Les anglicans se réunissaient ici dans des maisons et des salles de classe. Parmi les paroissiens figuraient des capitaines et des négociants, des artisans navals, des forgerons, des mécaniciens, des accordeurs de pianos : des gens qui gagnaient leur vie dans la ville portuaire. Ils devaient cacher leur église : la constitution chilienne reconnaissait le catholicisme comme religion d’État et interdisait l’exercice public des autres cultes.
En mille huit cent cinquante-sept, le consul britannique William Rouse entreprit de réunir des fonds et d’acquérir un terrain sur le coteau, près des maisons des paroissiens. Lorsque la construction commença, les journaux annoncèrent que les Anglais élevaient une chapelle protestante et violaient donc la constitution.
C’est Manuel Valenzuela Castillo, intendant de Valparaiso — administrateur d’État de la province — qui dut décider du sort du bâtiment. Le onze mars mille huit cent cinquante-huit, il écrivit au ministre de l’Intérieur qu’il ne pouvait pas arrêter les travaux. De l’extérieur, expliquait l’intendant, la construction ne ressemblait pas à une église, et la constitution autorisait les réunions privées.
Cet argument sauva le chantier. Le bas volume, les petites fenêtres, l’absence de tour, de clocher, de croix extérieure et de porte principale servaient de preuve que cet endroit était censé être un local privé. Deux entrées furent aménagées sur le côté.
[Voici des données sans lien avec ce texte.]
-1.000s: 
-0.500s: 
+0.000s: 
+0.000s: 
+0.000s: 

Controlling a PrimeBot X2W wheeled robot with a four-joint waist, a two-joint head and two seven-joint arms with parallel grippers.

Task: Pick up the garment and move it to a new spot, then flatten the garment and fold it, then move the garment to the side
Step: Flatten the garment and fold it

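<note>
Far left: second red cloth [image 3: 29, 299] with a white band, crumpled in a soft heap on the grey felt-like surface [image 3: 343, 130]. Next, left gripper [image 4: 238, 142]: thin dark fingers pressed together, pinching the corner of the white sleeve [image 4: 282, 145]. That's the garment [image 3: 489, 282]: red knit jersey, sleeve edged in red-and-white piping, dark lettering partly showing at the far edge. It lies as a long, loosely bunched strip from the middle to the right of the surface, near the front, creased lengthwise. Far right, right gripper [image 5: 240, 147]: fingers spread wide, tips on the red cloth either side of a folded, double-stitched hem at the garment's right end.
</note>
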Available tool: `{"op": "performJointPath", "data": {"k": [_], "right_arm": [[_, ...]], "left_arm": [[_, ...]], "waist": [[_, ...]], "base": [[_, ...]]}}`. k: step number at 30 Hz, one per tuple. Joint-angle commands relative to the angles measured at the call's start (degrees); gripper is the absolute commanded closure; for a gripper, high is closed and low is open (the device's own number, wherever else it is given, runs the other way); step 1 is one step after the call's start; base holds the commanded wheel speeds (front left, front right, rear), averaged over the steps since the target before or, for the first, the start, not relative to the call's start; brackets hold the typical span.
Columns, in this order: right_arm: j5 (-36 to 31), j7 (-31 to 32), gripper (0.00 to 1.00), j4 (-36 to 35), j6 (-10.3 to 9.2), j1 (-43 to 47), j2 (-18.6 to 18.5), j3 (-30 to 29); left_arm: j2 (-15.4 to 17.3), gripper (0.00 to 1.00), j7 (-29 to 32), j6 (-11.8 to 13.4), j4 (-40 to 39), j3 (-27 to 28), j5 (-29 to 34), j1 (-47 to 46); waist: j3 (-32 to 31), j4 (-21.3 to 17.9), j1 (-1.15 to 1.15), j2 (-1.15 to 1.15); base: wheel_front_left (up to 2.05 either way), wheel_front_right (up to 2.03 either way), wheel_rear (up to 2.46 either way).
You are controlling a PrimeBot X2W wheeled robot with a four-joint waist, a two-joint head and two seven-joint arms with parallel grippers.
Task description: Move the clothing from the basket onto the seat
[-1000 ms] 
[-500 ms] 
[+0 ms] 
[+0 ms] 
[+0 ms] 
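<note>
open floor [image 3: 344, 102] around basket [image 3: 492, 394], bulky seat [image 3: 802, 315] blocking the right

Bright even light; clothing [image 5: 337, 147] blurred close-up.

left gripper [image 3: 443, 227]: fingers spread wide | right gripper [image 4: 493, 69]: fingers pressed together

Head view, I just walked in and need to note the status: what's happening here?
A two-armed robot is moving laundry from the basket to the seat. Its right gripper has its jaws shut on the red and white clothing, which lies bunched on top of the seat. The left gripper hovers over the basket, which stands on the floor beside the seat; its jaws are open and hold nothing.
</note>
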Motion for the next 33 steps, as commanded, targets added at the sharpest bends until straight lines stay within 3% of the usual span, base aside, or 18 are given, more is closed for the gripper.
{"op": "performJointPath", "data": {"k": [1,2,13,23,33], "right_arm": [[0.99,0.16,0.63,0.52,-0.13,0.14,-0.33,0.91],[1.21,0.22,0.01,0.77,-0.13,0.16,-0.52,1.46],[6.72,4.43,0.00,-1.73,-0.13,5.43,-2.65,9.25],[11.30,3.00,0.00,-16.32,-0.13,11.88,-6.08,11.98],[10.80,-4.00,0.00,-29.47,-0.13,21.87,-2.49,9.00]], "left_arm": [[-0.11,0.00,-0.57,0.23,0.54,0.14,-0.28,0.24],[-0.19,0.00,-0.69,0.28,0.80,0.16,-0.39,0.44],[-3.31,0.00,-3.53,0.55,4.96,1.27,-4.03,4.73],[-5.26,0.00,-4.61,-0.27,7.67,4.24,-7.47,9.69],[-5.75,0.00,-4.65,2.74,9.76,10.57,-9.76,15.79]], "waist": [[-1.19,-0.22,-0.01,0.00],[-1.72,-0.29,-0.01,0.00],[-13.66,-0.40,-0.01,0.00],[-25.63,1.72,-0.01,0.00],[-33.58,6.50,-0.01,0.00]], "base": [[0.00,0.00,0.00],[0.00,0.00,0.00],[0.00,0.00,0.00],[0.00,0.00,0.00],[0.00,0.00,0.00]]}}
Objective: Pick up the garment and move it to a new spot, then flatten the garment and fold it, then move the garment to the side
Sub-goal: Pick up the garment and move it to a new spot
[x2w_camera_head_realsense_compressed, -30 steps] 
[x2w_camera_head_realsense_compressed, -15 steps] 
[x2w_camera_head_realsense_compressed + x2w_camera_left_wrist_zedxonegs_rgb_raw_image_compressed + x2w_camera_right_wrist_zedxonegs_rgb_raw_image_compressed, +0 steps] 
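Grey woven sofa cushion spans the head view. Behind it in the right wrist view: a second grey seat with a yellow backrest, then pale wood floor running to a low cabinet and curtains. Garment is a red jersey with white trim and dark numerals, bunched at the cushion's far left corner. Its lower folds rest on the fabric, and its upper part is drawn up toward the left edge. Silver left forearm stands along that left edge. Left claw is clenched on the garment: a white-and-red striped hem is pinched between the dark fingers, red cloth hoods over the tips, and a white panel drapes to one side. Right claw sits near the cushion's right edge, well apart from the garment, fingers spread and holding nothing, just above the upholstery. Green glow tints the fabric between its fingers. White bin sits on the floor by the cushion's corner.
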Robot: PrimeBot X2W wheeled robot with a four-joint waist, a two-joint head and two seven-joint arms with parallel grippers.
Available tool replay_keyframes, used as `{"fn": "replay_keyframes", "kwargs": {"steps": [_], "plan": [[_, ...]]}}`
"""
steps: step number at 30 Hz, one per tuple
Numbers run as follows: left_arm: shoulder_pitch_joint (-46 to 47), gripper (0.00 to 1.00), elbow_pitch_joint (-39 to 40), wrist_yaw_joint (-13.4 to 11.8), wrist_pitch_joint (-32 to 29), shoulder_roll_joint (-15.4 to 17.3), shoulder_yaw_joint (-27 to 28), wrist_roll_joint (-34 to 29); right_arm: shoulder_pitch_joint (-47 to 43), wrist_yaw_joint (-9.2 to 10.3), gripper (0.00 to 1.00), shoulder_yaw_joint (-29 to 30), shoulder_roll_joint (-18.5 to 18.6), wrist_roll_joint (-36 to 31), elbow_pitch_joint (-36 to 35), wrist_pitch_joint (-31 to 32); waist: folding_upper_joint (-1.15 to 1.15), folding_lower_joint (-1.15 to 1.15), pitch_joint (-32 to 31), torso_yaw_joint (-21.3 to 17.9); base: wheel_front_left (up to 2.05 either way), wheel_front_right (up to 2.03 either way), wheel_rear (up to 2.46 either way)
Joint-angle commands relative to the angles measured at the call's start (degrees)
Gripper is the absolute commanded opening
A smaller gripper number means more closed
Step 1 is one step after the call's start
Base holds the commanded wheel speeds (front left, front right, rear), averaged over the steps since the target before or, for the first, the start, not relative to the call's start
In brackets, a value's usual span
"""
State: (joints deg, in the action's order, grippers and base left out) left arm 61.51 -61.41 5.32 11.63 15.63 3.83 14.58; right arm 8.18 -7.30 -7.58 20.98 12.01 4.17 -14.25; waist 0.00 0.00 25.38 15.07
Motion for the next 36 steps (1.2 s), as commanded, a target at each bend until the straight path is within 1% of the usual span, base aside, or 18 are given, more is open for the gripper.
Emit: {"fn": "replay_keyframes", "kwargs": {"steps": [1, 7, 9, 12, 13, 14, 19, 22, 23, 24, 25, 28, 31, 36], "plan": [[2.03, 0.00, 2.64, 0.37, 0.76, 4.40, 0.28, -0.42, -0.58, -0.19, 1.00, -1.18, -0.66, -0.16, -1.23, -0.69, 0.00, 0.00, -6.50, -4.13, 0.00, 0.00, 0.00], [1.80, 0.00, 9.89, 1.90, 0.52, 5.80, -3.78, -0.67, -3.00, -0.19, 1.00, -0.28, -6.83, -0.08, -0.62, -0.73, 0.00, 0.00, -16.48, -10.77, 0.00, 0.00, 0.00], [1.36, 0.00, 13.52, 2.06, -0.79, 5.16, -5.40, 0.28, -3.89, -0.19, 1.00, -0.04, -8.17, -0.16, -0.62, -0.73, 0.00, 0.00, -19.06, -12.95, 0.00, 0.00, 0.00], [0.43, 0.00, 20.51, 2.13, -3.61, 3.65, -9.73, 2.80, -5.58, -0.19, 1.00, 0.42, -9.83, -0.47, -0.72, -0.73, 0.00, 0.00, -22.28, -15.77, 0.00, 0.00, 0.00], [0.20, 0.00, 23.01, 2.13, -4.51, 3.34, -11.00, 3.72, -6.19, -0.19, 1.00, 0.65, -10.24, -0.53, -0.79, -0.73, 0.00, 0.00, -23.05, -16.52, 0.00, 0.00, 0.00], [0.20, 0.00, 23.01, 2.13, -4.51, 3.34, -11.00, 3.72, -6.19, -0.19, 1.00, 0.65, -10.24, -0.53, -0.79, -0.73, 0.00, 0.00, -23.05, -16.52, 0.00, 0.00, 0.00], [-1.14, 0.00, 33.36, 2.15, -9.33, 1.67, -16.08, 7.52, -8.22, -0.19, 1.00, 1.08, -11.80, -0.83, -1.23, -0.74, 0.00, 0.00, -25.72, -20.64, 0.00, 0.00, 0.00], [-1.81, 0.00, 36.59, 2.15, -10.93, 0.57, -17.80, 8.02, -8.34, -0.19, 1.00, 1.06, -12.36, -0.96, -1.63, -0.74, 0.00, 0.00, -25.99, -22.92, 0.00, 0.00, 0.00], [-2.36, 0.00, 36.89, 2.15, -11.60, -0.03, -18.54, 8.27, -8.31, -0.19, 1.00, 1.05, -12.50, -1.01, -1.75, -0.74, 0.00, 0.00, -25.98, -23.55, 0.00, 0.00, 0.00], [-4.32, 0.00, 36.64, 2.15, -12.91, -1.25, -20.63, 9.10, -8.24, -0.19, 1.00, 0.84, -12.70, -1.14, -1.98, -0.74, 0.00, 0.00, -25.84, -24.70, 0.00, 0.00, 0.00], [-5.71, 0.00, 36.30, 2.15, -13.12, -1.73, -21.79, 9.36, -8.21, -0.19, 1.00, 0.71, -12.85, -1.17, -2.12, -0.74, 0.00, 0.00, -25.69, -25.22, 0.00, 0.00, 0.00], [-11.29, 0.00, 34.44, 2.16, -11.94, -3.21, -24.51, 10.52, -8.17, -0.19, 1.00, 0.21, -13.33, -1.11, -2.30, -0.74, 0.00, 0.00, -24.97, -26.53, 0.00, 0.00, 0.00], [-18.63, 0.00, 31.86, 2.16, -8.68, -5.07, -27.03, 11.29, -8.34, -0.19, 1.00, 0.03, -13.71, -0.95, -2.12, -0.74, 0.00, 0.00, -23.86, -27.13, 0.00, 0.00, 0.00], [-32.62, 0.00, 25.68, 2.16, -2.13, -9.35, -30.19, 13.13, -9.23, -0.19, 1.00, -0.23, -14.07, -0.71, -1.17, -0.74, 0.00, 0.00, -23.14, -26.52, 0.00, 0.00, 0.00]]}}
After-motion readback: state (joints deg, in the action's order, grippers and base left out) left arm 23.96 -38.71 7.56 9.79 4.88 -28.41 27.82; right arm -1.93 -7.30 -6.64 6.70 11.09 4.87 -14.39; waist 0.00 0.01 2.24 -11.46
La même année, l’église fut achevée, et la communauté anglicane obtint un lieu permanent pour les offices, les mariages et les baptêmes. Ce n’est que sept ans plus tard que la loi autorisa les non-catholiques à célébrer des offices à l’intérieur de bâtiments privés, légalisant ainsi l’ordre qui existait déjà ici.
Le temple est dédié à Paul de Tarse, prédicateur des premiers temps du christianisme qui s’adressait aux peuples extérieurs à la communauté juive. Les anglicans le choisirent comme patron de l’église et, en mille huit cent quatre-vingt-trois, placèrent au-dessus de l’autel des vitraux représentant des épisodes de sa vie.
Depuis mille neuf cent seize, l’église anglicane Saint-Paul est la première cathédrale anglicane du Chili. Elle n’a toujours ni tour ni porte principale : on entre dans la cathédrale par ces mêmes ouvertures latérales que l’intendant avait invoquées lorsqu’il avait permis d’achever la construction.
Sur place
Accessible de l’extérieur comme une rue ; l’intérieur dépend des offices, des concerts et des annonces de la communauté.
Vérifié : 24 juin 2026. Vérifiez la source officielle avant votre visite.Ne considérez pas l’intérieur comme une partie garantie de l’itinéraire. Si l’église est ouverte, entrez discrètement ; regardez l’orgue, les vitraux et les plaques commémoratives sans gêner l’office.